These words of Nanchohami were not without effect. An uneasy movement
began among the little group of women at the mention of debts: clothes
were gathered up, the chatties of water placed on their heads, and they
began to move away out of reach of the sharp tongue of the headman's
wife. And as they moved away up the small path, which led from the tank
to the compounds, they murmured together that Nanchohami did not seem to
remember that they had to repay two kurunies of kurakkan for every
kuruni lent to them.

Nanchohami had touched the mainspring upon which the life of the village
worked--debt. The villagers lived upon debt, and their debts were the
main topic of their conversation. A good kurakkan crop, from two to four
acres of chena, would be sufficient to support a family for a year. But
no one, not even the headman, ever enjoyed the full crop which he had
reaped.

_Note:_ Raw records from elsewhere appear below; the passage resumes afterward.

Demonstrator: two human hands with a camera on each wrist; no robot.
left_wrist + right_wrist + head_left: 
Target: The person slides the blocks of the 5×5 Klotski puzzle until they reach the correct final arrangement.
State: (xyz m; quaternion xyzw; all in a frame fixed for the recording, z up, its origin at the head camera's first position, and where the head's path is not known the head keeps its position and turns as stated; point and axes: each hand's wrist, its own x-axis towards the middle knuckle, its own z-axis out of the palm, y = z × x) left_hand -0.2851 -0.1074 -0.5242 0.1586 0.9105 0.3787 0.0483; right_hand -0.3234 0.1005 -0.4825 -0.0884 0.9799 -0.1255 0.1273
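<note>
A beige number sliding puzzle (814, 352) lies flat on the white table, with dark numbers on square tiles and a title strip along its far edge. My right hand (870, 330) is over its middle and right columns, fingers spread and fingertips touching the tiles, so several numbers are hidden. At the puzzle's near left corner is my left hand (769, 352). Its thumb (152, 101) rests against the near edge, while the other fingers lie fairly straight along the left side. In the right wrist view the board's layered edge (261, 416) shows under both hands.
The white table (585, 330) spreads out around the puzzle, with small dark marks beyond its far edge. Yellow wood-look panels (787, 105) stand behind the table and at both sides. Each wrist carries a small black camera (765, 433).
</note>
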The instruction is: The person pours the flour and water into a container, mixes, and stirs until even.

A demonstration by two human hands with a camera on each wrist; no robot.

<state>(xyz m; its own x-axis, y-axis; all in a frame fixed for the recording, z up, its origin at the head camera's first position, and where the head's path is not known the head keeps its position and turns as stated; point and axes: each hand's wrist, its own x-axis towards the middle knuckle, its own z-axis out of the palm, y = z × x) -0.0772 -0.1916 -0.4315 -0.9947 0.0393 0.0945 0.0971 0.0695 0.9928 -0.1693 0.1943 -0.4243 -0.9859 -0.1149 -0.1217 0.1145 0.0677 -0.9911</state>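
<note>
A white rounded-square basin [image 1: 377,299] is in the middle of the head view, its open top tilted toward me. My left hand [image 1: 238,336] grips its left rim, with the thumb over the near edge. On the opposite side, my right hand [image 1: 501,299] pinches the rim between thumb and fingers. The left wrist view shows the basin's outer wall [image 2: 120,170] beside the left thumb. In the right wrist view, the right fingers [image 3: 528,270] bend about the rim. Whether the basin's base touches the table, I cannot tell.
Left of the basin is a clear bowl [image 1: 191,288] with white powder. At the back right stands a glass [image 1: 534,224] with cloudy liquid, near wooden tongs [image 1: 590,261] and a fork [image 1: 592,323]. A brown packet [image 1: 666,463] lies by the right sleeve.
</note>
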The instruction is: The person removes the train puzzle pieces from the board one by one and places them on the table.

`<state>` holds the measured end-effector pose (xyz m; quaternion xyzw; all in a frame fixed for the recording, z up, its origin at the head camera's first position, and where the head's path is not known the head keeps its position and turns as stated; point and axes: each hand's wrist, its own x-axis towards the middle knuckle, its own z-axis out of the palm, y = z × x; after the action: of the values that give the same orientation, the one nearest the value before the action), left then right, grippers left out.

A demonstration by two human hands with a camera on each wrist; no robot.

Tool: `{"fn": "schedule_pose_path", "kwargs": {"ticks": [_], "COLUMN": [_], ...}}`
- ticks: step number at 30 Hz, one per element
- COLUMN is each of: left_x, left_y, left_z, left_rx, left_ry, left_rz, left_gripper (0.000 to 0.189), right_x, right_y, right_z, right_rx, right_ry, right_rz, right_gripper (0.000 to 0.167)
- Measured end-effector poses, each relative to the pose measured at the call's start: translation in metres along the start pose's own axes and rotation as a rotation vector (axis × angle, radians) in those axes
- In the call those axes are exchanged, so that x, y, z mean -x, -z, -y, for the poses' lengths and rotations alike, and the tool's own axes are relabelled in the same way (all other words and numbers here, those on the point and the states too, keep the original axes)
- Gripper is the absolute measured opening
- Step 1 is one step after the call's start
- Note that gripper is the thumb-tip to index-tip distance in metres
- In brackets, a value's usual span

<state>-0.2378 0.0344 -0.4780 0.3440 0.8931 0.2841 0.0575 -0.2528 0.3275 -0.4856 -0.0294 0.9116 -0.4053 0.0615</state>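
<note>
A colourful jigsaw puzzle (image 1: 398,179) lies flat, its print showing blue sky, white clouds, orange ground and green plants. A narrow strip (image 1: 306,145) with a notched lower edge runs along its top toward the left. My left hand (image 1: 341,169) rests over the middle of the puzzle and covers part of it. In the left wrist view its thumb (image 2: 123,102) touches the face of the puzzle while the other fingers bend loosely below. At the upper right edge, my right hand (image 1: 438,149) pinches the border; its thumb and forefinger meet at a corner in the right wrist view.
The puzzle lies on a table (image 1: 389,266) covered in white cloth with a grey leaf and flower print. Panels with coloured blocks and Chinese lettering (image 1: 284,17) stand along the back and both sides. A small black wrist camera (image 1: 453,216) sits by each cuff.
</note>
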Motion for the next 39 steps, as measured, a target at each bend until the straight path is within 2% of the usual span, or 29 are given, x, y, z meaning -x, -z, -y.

At the time of reaping a band of strangers from the little town
of Kamburupitiya, thirty miles away, would come into the village.
Mohamadu Lebbe Ahamadu Cassim, the Moorman boutique-keeper, had supplied
clothes to be paid for in grain, with a hundred per cent, interest, at
the time of reaping; the fat Sinhalese Mudalali,[10] Kodikarage Allis
Appu, had supplied grain and curry stuffs on the same terms; and among a
crowd of smaller men the sly-faced low-caste man, who called himself
Achchige Don Andris (his real name Andrissa would have revealed his
caste), who, dressed in dirty white European trousers and a coat, was
the agent of the tavern-keeper in Kamburupitiya, from whom the villagers
had taken on credit the native spirit, made from the juice of the
cocoanut flowers, to be drunk at the time of marriages. The villagers
neither obtained nor expected any pity from this horde. With the reaping
of the chenas came the settlement of debts. With their little greasy
notebooks, full of unintelligible letters and figures, they descended
upon the chenas; and after calculations, wranglings, and abuse, which
lasted for hour after hour, the accounts were settled, and the strangers
left the village, their carts loaded with pumpkins, sacks of grain, and
not infrequently the stalks of Indian hemp,[11] which by Government
order no man may grow or possess, for the man that smokes it becomes
mad. And when the strangers had gone, the settlement with the headman
began; for the headman, on a small scale, lent grain on the same terms
in times of scarcity, or when seed was wanted to sow the chenas.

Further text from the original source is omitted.